Return every entry exactly as it is written in the listing.

* DATA IN THIS EXERCISE
BEGIN

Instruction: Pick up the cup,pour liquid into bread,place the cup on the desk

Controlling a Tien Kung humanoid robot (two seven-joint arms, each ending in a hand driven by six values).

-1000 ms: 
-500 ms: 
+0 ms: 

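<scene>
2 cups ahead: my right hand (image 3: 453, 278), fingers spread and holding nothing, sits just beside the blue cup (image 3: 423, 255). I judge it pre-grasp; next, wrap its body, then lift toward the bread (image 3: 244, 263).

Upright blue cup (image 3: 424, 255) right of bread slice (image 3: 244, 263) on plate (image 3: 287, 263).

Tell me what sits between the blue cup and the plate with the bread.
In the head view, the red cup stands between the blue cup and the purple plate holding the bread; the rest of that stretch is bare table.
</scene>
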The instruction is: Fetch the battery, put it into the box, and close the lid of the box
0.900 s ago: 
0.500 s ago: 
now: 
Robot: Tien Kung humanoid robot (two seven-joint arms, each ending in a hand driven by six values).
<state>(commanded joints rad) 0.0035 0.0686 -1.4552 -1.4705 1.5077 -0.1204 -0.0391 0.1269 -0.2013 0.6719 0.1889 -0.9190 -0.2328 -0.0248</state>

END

* EXERCISE ANSWER
Instruction: Pick up the cup,pour liquid into bread,place the cup on the desk

Controlling a Tien Kung humanoid robot (two seven-joint arms, each ending in a hand driven by six values).

-1000 ms: 
-500 ms: 
+0 ms: 

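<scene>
2 cups ahead: my right hand (image 3: 453, 278), fingers spread and holding nothing, sits just beside the blue cup (image 3: 423, 255). I judge it pre-grasp; next, wrap its body, then lift toward the bread (image 3: 244, 263).

Upright blue cup (image 3: 424, 255) right of bread slice (image 3: 244, 263) on plate (image 3: 287, 263).

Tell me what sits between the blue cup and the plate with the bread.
In the head view, the red cup stands between the blue cup and the purple plate holding the bread; the rest of that stretch is bare table.
</scene>
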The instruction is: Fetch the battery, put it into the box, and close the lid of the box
0.900 s ago: 
0.500 s ago: 
now: 
Robot: Tien Kung humanoid robot (two seven-joint arms, each ending in a hand driven by six values).
<state>(commanded joints rad) 0.0035 0.0686 -1.4552 -1.4705 1.5077 -0.1204 -0.0391 0.1269 -0.2013 0.6719 0.1889 -0.9190 -0.2328 -0.0248</state>

This exercise has been fully answered.